Rare Disease Genetic Testing Market Size (2024 - 2029)

Rare Disease Genetic Testing Market Analysis

The Rare Disease Genetic Testing Market size is estimated at USD 1.06 billion in 2024, and is expected to reach USD 2.06 billion by 2029, growing at a CAGR of 14.23% during the forecast period (2024-2029).

The COVID-19 pandemic impacted the rare disease genetic testing market. The rising number of COVID-19 cases resulted in global healthcare services shifting their resources toward COVID-19 care, which impacted patients with rare diseases. For instance, an article published in the Journal of Public Health, in March 2022, reported that there are between 5,000 and 8,000 rare diseases, most of them with a genetic basis. The article also reported that these rare diseases affect approximately 400 million people worldwide. Many ongoing research projects and clinical trials for rare and genetic diseases were stalled to avoid the transmission of COVID-19 among the patients and research staff. Thus, the pandemic led to a lack of healthcare services and cancellation of appointments, resulting in the underdiagnosis of rare disease patients. However, with the declining cases of COVID-19, the market started to recover at the pre-pandemic levels and is expected to continue the same over the forecast period.

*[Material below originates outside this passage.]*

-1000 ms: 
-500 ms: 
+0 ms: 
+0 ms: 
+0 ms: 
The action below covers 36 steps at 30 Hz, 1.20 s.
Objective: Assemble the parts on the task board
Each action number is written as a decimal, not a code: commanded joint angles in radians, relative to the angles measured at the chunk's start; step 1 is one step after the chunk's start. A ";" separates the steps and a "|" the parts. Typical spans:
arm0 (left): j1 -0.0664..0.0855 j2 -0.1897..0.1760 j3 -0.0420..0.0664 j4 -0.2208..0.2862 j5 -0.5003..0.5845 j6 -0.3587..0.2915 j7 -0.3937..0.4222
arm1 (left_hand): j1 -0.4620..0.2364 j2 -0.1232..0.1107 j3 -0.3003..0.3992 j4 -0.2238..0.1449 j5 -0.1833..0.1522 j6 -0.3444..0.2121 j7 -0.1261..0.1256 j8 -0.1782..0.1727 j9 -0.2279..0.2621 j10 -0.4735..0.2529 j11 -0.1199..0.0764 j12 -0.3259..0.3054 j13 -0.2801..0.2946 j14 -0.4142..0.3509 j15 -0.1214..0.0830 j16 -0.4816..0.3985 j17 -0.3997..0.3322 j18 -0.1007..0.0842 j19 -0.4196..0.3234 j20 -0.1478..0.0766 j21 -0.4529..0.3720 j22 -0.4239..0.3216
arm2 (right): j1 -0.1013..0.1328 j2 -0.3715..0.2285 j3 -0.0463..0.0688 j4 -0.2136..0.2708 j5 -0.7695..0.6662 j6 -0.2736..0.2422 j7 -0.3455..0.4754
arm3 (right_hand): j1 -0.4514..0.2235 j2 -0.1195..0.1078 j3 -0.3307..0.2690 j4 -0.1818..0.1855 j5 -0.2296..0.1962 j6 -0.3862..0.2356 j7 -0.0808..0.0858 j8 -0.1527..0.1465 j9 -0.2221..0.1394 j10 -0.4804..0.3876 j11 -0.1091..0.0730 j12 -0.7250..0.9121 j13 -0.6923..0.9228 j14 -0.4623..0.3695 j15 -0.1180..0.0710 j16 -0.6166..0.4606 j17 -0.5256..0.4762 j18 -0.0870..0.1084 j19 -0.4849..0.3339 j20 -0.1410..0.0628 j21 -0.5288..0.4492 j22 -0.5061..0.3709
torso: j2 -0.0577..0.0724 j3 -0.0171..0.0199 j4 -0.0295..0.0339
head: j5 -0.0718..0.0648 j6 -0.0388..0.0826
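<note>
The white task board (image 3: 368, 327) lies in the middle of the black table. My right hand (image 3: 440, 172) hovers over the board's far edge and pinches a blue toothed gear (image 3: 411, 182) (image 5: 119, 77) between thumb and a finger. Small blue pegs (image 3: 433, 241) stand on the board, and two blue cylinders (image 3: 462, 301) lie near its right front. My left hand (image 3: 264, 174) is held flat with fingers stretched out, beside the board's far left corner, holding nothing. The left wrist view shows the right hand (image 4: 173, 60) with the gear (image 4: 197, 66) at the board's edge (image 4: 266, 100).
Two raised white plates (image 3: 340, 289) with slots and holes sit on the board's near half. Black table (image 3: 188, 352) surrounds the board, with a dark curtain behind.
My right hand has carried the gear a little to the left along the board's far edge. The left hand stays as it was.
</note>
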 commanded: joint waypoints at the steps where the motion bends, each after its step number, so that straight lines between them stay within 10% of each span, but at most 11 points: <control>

The factors driving the growth of the market are expansion of the patient registry for rare diseases, developing genetic testing technologies, and increasing government initiatives for rare diseases.

The increasing number of available registries for rare diseases is driving the growth of the market. The purpose of rare disease patient registries is to better promote and support patient-focused rare disease research, which improves the foundation for therapy development and scientific understanding of a rare disease. For instance, an article published in March 2022 in the Journal Frontiers in Endocrinology reported that patient registries can fulfil multiple purposes for rare disease research, by improving the knowledge about natural history and variant disease courses and evaluating the safety, effectiveness, and long-term health benefits of preventive care programs, diagnostic strategies, and therapies, such as orphan drugs. Thus, patient registries are effective, convenient, and cost-efficient tools to support documentation of the natural history of a disease, centering patients as research partners for use within rare diseases. The rising number of patient registries is also driving the growth of the studied market.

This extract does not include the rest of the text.